In the summer of 1763, the Sauk and Ojibway needed a plan to recapture Fort Michilimackinac (upper Michigan) from the British. The British were at war with the French and controlled all the trading in the Upper Midwest. Since the Ojibway and Sauk preferred the French’s favorable trading practices over those of the English, they devised a unique plan, using a lacrosse game to distract the British soldiers so they could take over the fort. The date for the game was set to coincide with the English kings birthday when the soldiers would be free from their duties and ready to be entertained by the public wagering on the game. On the day of the game, the plan had the women of both tribes line up along the wall in front of the main gate with tomahawks, knives, and war clubs under their shawls and blankets. As the game moved closer to the main gate, the ball was thrown into the fort.

The players from both teams dropped their sticks, grabbing the weapons from the women, and stormed the unsuspecting British through the open main gate, capturing the fort and all the goods, and that’s how lacrosse defeated the British!

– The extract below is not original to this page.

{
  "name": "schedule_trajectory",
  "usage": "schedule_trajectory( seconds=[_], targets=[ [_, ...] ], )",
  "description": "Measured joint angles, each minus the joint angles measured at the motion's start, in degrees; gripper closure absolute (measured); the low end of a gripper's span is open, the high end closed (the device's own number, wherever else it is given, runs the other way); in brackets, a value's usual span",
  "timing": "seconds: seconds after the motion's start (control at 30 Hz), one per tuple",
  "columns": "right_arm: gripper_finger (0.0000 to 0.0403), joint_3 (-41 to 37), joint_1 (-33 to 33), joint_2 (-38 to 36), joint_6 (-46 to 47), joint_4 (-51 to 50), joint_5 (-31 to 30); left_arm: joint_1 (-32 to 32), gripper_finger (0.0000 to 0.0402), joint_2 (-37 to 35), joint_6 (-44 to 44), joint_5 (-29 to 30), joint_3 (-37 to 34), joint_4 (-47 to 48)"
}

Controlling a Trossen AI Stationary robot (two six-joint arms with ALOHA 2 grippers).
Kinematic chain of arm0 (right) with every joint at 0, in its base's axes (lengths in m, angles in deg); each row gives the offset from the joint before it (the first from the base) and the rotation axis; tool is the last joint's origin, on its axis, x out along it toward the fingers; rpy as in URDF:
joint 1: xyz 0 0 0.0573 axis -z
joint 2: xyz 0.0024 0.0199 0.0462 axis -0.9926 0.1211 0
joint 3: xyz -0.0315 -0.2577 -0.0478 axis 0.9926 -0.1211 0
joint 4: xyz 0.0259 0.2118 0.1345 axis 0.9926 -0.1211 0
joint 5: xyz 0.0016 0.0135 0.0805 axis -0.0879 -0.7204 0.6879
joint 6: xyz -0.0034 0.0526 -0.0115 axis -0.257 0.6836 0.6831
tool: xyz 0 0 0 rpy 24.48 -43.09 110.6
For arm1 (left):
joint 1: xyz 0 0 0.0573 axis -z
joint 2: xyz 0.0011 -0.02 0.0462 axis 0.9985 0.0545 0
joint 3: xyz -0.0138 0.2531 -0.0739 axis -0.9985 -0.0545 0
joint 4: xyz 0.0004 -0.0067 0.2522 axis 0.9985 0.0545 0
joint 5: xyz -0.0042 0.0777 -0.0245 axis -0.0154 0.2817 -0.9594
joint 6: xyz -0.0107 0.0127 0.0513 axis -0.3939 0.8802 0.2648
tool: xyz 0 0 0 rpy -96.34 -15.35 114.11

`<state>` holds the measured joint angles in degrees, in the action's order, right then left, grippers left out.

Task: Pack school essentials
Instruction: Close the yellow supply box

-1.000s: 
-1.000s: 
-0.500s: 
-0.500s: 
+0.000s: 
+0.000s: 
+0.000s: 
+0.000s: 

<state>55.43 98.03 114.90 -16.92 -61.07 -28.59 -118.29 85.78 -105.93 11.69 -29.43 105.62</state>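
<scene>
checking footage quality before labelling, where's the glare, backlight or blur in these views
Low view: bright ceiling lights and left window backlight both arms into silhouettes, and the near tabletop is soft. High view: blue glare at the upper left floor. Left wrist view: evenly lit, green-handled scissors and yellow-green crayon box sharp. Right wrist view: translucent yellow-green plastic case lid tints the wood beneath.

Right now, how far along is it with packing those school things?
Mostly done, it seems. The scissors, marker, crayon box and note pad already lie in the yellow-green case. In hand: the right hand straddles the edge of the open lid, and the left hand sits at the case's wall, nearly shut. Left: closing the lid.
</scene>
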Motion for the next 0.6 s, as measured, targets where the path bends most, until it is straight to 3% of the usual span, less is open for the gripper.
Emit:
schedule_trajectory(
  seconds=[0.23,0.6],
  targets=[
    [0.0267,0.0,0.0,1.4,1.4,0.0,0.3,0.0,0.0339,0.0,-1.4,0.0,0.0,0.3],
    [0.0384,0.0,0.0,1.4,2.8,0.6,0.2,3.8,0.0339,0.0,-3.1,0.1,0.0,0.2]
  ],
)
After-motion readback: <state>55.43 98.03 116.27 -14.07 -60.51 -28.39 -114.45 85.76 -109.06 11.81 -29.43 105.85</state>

There are four types of lacrosse being played today. Minilacrosse (or soft lacrosse) is played by beginners and primarily taught in gym class. It is an inexpensive modified version of the game that stresses the basic skills without the body contact and stick checking. Box or indoor lacrosse invented in Canada is played 6 on 6 in cement or turf-covered hockey rinks in the summer with many of the same rules and equipment of hockey. It stresses the speed and skills of both hockey and basketball with the unique contact, physical demands, and skills of lacrosse (no skating required). Men’s field lacrosse played 10 on 10 on football-size field in the spring is closer to the traditional Native game than box. It features the same lacrosse skills with more wide-open action, set positions, and strategy. It is an NCAA Division I, II, and III and National Federated High School sanctioned sport with programs throughout the United States.Women’s field lacrosse played 12 on 12 has no boundaries or the body checking of the men’s game. It is a highly skilled and fast-paced game that actually retains more of the traditional Native game than any other version of the sport. It is an NCAA Division I and III and National Federated High School sanctioned sport with programs throughout the United States.

Today’s game is no longer just popular in the eastern United States and Canada; it is growing in popularity from coast to coast nationally and internationally. Australia, England, Ireland, the Iroquois Nation, Czech Republic, France, Italy, Japan, Germany, Sweden, Scotland, Wales, and South Korea all have national teams.